• _TASK ITEM_:
Restate, word for word, each record that follows.

• _DATA SUPPLIED_:
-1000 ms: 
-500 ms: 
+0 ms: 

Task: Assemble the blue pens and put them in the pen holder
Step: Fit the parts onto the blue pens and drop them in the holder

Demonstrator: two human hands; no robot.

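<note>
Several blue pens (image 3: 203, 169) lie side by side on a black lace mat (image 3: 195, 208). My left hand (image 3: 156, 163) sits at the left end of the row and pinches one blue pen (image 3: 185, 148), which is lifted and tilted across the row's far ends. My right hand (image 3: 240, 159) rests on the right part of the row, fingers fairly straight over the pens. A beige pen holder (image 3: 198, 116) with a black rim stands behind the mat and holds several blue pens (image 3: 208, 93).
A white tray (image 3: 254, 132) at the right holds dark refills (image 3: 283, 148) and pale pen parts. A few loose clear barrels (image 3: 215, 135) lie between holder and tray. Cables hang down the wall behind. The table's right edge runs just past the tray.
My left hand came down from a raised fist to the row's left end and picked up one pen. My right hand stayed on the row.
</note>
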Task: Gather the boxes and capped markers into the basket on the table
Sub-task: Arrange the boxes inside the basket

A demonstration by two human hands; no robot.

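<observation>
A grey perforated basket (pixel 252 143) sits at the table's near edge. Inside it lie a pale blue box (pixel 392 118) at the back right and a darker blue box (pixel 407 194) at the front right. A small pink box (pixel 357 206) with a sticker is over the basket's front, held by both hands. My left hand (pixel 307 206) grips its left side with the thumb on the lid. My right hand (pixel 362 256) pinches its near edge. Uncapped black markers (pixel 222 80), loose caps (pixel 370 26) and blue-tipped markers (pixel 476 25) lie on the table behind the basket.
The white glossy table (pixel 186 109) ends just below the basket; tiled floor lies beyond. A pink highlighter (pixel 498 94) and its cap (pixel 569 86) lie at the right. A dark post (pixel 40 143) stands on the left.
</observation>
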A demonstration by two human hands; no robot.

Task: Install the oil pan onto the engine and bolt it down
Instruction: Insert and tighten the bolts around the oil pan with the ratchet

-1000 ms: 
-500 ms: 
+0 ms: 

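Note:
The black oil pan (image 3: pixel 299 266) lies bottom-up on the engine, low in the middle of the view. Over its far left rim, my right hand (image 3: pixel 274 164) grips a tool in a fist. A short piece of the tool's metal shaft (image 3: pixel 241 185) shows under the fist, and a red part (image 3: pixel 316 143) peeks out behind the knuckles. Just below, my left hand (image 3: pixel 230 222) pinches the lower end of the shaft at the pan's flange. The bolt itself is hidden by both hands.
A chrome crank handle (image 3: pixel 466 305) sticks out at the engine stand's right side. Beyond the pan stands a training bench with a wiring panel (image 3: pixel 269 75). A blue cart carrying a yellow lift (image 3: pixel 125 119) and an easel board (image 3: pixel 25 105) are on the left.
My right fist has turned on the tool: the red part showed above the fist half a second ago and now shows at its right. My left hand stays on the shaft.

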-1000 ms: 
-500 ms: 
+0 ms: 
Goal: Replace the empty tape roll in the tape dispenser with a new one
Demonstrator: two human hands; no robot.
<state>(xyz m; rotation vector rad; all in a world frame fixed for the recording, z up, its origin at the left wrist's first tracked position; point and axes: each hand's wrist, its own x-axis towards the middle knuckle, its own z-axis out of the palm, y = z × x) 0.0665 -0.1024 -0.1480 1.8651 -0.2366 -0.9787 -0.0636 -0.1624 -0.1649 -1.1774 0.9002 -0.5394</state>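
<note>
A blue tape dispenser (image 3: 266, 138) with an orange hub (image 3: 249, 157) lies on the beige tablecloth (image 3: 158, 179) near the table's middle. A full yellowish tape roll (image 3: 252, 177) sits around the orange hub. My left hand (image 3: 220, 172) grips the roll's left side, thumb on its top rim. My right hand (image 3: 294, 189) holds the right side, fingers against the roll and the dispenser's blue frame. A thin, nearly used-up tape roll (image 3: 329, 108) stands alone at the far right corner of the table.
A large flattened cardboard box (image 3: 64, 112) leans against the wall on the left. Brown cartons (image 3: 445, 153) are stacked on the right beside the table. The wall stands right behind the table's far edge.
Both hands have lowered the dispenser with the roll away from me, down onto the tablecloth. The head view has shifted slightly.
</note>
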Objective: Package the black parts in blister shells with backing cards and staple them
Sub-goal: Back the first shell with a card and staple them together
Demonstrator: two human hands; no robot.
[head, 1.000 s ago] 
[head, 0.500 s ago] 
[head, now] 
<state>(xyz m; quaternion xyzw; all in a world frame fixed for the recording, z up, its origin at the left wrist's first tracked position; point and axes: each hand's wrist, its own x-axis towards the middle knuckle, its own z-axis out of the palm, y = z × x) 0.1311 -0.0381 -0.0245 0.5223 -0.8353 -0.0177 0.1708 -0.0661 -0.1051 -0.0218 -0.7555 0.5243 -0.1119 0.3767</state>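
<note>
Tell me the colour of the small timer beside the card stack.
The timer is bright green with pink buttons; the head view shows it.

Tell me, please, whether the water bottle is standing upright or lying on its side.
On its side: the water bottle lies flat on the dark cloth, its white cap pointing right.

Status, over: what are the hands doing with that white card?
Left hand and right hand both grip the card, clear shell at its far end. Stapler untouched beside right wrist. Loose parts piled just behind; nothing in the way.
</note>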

• _TASK OUTPUT_:
-1000 ms: 
-500 ms: 
+0 ms: 

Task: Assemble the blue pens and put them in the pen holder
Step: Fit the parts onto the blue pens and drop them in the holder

Demonstrator: two human hands; no robot.

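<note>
Several blue pens (image 3: 203, 169) lie side by side on a black lace mat (image 3: 195, 208). My left hand (image 3: 156, 163) sits at the left end of the row and pinches one blue pen (image 3: 185, 148), which is lifted and tilted across the row's far ends. My right hand (image 3: 240, 159) rests on the right part of the row, fingers fairly straight over the pens. A beige pen holder (image 3: 198, 116) with a black rim stands behind the mat and holds several blue pens (image 3: 208, 93).
A white tray (image 3: 254, 132) at the right holds dark refills (image 3: 283, 148) and pale pen parts. A few loose clear barrels (image 3: 215, 135) lie between holder and tray. Cables hang down the wall behind. The table's right edge runs just past the tray.
My left hand came down from a raised fist to the row's left end and picked up one pen. My right hand stayed on the row.
</note>
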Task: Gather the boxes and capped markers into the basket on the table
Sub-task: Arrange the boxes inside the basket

A demonstration by two human hands; no robot.

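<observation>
A grey perforated basket (pixel 252 143) sits at the table's near edge. Inside it lie a pale blue box (pixel 392 118) at the back right and a darker blue box (pixel 407 194) at the front right. A small pink box (pixel 357 206) with a sticker is over the basket's front, held by both hands. My left hand (pixel 307 206) grips its left side with the thumb on the lid. My right hand (pixel 362 256) pinches its near edge. Uncapped black markers (pixel 222 80), loose caps (pixel 370 26) and blue-tipped markers (pixel 476 25) lie on the table behind the basket.
The white glossy table (pixel 186 109) ends just below the basket; tiled floor lies beyond. A pink highlighter (pixel 498 94) and its cap (pixel 569 86) lie at the right. A dark post (pixel 40 143) stands on the left.
</observation>
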A demonstration by two human hands; no robot.

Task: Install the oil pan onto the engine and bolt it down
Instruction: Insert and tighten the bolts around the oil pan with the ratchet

-1000 ms: 
-500 ms: 
+0 ms: 

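Note:
The black oil pan (image 3: pixel 299 266) lies bottom-up on the engine, low in the middle of the view. Over its far left rim, my right hand (image 3: pixel 274 164) grips a tool in a fist. A short piece of the tool's metal shaft (image 3: pixel 241 185) shows under the fist, and a red part (image 3: pixel 316 143) peeks out behind the knuckles. Just below, my left hand (image 3: pixel 230 222) pinches the lower end of the shaft at the pan's flange. The bolt itself is hidden by both hands.
A chrome crank handle (image 3: pixel 466 305) sticks out at the engine stand's right side. Beyond the pan stands a training bench with a wiring panel (image 3: pixel 269 75). A blue cart carrying a yellow lift (image 3: pixel 125 119) and an easel board (image 3: pixel 25 105) are on the left.
My right fist has turned on the tool: the red part showed above the fist half a second ago and now shows at its right. My left hand stays on the shaft.
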
-1000 ms: 
-500 ms: 
+0 ms: 
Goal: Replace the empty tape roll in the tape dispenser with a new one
Demonstrator: two human hands; no robot.
<state>(xyz m; rotation vector rad; all in a world frame fixed for the recording, z up, its origin at the left wrist's first tracked position; point and axes: each hand's wrist, its own x-axis towards the middle knuckle, its own z-axis out of the palm, y = z × x) 0.0665 -0.1024 -0.1480 1.8651 -0.2366 -0.9787 -0.0636 -0.1624 -0.1649 -1.1774 0.9002 -0.5394</state>
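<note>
A blue tape dispenser (image 3: 266, 138) with an orange hub (image 3: 249, 157) lies on the beige tablecloth (image 3: 158, 179) near the table's middle. A full yellowish tape roll (image 3: 252, 177) sits around the orange hub. My left hand (image 3: 220, 172) grips the roll's left side, thumb on its top rim. My right hand (image 3: 294, 189) holds the right side, fingers against the roll and the dispenser's blue frame. A thin, nearly used-up tape roll (image 3: 329, 108) stands alone at the far right corner of the table.
A large flattened cardboard box (image 3: 64, 112) leans against the wall on the left. Brown cartons (image 3: 445, 153) are stacked on the right beside the table. The wall stands right behind the table's far edge.
Both hands have lowered the dispenser with the roll away from me, down onto the tablecloth. The head view has shifted slightly.
</note>
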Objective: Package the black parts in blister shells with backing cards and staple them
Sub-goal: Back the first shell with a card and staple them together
Demonstrator: two human hands; no robot.
[head, 1.000 s ago] 
[head, 0.500 s ago] 
[head, now] 
<state>(xyz m; quaternion xyzw; all in a world frame fixed for the recording, z up, its origin at the left wrist's first tracked position; point and axes: each hand's wrist, its own x-axis towards the middle knuckle, its own z-axis out of the palm, y = z × x) 0.1311 -0.0381 -0.0245 0.5223 -0.8353 -0.0177 0.1708 -0.0661 -0.1051 -0.0218 -0.7555 0.5243 -0.1119 0.3767</state>
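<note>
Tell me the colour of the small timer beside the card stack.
The timer is bright green with pink buttons; the head view shows it.

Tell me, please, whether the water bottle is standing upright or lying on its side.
On its side: the water bottle lies flat on the dark cloth, its white cap pointing right.

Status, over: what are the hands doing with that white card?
Left hand and right hand both grip the card, clear shell at its far end. Stapler untouched beside right wrist. Loose parts piled just behind; nothing in the way.
</note>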

There is nothing else to add to the answer.